[Activity] Output the full listing verbatim.

[Data]
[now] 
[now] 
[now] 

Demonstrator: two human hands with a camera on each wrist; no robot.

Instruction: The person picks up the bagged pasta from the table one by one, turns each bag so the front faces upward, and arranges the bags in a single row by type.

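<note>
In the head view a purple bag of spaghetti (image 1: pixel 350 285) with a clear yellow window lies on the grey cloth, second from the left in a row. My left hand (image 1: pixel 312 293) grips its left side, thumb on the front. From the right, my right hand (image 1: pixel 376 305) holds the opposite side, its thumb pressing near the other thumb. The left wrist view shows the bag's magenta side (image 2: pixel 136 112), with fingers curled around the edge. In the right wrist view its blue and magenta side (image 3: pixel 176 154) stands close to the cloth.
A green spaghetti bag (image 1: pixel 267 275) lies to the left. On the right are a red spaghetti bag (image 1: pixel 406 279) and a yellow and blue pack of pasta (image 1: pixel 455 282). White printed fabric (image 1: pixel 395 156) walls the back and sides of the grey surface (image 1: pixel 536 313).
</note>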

[Response]
[now] 
[now] 
[now] 

Demonstrator: two human hands with a camera on each wrist; no robot.

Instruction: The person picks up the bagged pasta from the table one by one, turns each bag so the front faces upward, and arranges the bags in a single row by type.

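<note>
In the head view a purple bag of spaghetti (image 1: pixel 350 285) with a clear yellow window lies on the grey cloth, second from the left in a row. My left hand (image 1: pixel 312 293) grips its left side, thumb on the front. From the right, my right hand (image 1: pixel 376 305) holds the opposite side, its thumb pressing near the other thumb. The left wrist view shows the bag's magenta side (image 2: pixel 136 112), with fingers curled around the edge. In the right wrist view its blue and magenta side (image 3: pixel 176 154) stands close to the cloth.
A green spaghetti bag (image 1: pixel 267 275) lies to the left. On the right are a red spaghetti bag (image 1: pixel 406 279) and a yellow and blue pack of pasta (image 1: pixel 455 282). White printed fabric (image 1: pixel 395 156) walls the back and sides of the grey surface (image 1: pixel 536 313).
</note>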

That is the complete output for this exercise.